C’est la première fois que le Conseil de sécurité a à sa tête un pays dont le chef d’Etat fait l’objet d’un mandat d’arrêt, pays accusé de crimes de guerre aussi documentés.
Le chef de la diplomatie ukrainienne, Dmytro Kouleba, a déclaré sur Twitter qu’il s’agissait d’une “mauvaise blague”: “La Russie a usurpé son siège, elle mène une guerre coloniale ; son président est un criminel de guerre recherché par la Cour pénale internationale pour enlèvement d’enfants (…) [cette présidence] est une gifle au visage de la communauté internationale”. Et là, en effet, il y a un hiatus! Parce que si cette présidence technique n’est pas juridiquement incorrecte, elle écorne symboliquement l’idée même de justice internationale. C’est la première fois en effet que le Conseil a à sa tête un pays dont le chef d’Etat fait l’objet d’un mandat d’arrêt, pays accusé de crimes de guerre aussi documentés.
Dès lors faut-il exclure la Russie de l’Onu comme le préconise le quotidien allemand Tagesspiegel qui déclarait: “On peut remettre en question l’adhésion de la Russie en invoquant l’argument qu’elle n’a jamais vraiment fait l’objet d’un vote. Après l’effondrement de l’Union soviétique en 1991, la Russie avait simplement sollicité ce siège, sans résistance internationale. Un statut douteux – et un statut qui ne devrait pas rester intangible aux Nations unies. (…) Car l’action du pays est contraire à la paix dans le monde et à ses engagements de membre permanent du Conseil”.

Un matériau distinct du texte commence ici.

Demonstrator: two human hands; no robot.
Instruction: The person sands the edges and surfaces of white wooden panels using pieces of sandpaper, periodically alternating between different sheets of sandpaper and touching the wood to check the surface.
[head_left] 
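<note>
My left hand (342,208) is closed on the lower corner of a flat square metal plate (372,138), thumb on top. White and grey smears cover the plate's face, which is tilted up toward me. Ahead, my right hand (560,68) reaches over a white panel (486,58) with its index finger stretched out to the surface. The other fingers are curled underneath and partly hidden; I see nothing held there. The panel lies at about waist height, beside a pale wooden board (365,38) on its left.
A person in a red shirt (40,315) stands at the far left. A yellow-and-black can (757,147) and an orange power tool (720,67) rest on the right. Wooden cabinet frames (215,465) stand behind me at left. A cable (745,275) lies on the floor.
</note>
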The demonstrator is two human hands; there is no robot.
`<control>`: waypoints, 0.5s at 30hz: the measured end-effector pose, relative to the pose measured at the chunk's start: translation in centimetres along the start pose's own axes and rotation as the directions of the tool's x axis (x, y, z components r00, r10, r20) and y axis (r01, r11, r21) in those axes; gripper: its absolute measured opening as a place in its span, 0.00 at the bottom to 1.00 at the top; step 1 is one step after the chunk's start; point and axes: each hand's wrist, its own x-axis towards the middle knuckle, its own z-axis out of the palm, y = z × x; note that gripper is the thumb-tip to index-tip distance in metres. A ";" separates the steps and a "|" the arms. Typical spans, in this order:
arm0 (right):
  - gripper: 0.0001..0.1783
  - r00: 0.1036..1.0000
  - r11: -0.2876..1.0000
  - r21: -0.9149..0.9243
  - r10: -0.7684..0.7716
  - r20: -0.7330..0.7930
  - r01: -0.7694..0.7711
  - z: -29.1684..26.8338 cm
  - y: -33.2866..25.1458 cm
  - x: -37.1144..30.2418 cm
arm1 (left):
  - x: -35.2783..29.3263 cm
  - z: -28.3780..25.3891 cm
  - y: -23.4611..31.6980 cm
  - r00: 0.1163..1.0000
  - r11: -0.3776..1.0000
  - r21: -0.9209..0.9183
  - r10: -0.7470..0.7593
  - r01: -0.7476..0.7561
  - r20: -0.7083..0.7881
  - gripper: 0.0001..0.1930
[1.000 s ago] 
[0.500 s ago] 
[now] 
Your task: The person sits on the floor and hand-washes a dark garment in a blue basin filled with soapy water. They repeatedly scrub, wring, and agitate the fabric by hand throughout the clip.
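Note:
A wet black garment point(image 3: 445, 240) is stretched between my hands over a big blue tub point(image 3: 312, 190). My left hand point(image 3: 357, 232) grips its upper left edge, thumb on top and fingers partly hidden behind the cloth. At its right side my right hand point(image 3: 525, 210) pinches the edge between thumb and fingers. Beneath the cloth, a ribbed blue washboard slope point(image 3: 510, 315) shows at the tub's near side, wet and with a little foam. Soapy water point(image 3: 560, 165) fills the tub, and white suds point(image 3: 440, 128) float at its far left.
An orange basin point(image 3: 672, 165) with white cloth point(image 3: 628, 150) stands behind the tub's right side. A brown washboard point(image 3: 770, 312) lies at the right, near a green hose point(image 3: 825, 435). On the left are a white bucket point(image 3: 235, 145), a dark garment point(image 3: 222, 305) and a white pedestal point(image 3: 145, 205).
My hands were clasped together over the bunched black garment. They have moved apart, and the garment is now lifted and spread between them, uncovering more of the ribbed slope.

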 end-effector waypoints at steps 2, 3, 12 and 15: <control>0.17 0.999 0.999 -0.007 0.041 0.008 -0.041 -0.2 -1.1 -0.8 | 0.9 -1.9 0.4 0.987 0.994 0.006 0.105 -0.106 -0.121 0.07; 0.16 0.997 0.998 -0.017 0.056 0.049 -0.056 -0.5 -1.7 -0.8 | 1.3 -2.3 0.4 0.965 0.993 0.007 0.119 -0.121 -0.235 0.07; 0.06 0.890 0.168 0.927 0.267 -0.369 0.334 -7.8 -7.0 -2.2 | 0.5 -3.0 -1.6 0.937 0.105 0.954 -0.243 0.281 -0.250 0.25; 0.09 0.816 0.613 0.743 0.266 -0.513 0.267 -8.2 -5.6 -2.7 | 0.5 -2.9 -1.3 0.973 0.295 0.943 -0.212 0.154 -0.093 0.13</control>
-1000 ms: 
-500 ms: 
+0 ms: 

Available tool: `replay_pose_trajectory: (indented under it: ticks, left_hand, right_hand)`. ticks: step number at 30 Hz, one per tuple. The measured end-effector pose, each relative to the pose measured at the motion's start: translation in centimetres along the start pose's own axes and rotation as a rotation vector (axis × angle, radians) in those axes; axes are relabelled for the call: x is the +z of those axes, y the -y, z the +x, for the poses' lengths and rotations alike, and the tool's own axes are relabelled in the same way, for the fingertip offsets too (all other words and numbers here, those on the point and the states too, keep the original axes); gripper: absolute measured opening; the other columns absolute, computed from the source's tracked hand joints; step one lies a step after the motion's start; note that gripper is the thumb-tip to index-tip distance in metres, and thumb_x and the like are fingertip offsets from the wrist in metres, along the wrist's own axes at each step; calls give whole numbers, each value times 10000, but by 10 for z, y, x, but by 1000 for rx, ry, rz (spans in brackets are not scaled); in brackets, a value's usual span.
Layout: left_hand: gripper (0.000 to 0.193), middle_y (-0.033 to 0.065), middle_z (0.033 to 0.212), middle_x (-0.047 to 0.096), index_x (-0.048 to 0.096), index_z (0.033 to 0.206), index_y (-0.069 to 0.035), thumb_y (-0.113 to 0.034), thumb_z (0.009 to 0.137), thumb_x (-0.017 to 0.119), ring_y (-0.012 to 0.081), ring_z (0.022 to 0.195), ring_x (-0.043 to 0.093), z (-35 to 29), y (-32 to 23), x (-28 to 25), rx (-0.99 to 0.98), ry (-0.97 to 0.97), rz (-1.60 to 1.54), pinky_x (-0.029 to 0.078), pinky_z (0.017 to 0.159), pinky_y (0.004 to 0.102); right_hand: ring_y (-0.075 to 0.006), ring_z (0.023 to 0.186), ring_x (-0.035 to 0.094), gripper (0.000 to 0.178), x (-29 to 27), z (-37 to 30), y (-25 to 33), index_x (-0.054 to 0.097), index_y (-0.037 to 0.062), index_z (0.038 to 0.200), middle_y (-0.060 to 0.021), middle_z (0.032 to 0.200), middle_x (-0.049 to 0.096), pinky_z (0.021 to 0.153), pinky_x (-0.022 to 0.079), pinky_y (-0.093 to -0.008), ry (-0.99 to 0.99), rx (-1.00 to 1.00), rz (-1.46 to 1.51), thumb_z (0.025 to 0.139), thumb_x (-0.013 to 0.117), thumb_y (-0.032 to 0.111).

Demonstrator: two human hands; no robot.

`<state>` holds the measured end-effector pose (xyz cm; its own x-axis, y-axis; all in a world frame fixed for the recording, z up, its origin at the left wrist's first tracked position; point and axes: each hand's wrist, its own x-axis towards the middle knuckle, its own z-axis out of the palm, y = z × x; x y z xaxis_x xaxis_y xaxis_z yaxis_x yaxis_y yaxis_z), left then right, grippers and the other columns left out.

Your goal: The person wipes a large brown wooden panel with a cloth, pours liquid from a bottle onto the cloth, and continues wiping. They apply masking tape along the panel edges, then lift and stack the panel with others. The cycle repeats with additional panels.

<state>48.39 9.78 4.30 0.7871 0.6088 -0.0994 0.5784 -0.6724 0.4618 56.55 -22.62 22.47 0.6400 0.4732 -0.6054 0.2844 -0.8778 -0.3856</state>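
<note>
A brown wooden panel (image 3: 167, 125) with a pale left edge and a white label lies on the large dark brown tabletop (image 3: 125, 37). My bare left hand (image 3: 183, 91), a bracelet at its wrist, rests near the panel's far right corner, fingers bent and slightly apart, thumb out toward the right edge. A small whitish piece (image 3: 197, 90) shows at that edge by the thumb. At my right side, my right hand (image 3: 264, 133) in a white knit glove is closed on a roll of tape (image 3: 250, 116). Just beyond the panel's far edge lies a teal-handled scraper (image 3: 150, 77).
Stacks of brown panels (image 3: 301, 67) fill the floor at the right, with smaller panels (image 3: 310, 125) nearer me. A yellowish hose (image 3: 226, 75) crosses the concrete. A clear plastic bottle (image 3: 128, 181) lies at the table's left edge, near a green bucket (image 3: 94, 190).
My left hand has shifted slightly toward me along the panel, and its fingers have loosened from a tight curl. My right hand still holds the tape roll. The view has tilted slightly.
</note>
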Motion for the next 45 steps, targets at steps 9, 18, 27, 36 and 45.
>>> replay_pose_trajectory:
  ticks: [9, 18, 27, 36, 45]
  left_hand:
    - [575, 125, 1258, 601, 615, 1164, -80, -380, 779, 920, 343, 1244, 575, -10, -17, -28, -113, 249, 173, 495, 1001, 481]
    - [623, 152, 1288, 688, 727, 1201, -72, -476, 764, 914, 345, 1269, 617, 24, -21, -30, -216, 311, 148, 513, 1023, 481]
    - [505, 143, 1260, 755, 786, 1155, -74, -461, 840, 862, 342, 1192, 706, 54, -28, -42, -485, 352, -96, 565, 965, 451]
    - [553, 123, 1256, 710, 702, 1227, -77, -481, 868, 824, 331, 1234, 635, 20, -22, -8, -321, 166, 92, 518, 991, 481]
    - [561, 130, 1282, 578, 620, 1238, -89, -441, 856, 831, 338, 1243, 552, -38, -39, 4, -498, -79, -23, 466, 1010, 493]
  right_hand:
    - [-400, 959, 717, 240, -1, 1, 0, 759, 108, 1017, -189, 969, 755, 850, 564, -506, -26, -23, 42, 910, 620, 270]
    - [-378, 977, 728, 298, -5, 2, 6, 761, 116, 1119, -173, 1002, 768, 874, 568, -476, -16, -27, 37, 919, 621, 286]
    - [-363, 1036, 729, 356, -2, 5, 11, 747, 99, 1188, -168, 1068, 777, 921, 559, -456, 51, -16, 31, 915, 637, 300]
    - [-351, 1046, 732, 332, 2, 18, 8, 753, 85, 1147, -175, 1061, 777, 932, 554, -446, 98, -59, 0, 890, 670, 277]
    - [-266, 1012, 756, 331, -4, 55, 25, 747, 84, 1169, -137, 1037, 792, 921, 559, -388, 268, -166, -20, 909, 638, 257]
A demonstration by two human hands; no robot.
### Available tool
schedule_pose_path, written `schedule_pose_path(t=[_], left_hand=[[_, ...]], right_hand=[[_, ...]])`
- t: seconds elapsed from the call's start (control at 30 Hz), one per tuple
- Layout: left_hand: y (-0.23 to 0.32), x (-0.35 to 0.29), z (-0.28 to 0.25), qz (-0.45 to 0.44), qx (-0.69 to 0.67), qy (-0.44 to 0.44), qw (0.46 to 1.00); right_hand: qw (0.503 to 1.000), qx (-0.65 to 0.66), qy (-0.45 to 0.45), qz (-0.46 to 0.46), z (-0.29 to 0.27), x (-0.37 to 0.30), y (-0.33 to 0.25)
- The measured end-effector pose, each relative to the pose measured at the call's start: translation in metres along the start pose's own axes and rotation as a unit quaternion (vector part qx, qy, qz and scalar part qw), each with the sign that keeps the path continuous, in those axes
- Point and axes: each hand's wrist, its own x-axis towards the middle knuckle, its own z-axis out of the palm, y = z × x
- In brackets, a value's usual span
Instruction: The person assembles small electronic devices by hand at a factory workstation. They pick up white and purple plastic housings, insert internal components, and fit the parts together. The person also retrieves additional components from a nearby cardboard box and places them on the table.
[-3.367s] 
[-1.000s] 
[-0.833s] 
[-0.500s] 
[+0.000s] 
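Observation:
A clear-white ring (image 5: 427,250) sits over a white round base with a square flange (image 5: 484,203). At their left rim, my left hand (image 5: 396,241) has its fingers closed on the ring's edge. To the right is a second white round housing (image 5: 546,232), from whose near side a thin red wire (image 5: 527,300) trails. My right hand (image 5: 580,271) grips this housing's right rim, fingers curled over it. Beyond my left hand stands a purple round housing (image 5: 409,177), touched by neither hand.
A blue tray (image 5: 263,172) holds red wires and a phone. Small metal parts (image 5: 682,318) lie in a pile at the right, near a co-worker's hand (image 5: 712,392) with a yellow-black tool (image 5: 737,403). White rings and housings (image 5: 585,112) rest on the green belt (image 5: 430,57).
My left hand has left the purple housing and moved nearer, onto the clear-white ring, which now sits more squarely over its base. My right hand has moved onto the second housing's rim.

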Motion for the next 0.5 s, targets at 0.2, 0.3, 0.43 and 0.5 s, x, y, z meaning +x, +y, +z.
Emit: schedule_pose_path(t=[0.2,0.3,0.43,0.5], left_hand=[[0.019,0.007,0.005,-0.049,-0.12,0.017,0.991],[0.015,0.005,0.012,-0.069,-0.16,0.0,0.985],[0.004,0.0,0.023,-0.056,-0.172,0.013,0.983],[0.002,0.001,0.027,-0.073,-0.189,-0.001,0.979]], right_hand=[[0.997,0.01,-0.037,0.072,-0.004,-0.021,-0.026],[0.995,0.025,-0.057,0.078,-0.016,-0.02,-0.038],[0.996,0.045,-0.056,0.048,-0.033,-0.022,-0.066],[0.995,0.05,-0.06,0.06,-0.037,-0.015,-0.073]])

L’argument est fallacieux et je doute que cela soit tout simplement envisageable ou même souhaitable. Fermer les portes et les possibilités de débats n’étant pas la solution. Certes, à Vilnius, Delfi rappellait que “Moscou avait été exclue de la Société des Nations après l’invasion de la Finlande [en 1939/40].” Et le portail d’informations lituanien de poursuivre: “Après avoir attaqué l’Ukraine et commis des milliers de crimes de guerre, la Russie prend la présidence du Conseil de sécurité. L’Onu est devenue une fiction”. Mais Delfi concluait de manière lucide: “Une fiction dont nous devons tous nous arranger puisque les dictateurs, à la solde de la Russie et de la Chine, n’accepteront jamais une réforme”.
Pour ma part, je rejoins le magazine polonaisPolityka: “La guerre d’agression russe en Ukraine a une nouvelle fois révélé cette déconnexion des réalités et démontré la faiblesse principale du Conseil de sécurité: l’impunité d’un membre permanent qui bafoue la charte de l’Onu. Mais on peut aussi considérer la chose sous un autre angle (…) En général, le contact direct apaise les esprits. Le Conseil de sécurité reste donc un forum constant dans lequel les Etats les plus puissants se rencontrent régulièrement, qu’ils le veuillent ou non”.
Sans compter que les pays du sud de la planète, appelés “sud global”, ne condamnent pas et au mieux “ignorent” Moscou et cette guerre! Ceci signant aussi, avec l’appui chinois à la Russie, une furieuse perte d’influence de l’Occident que nous sommes.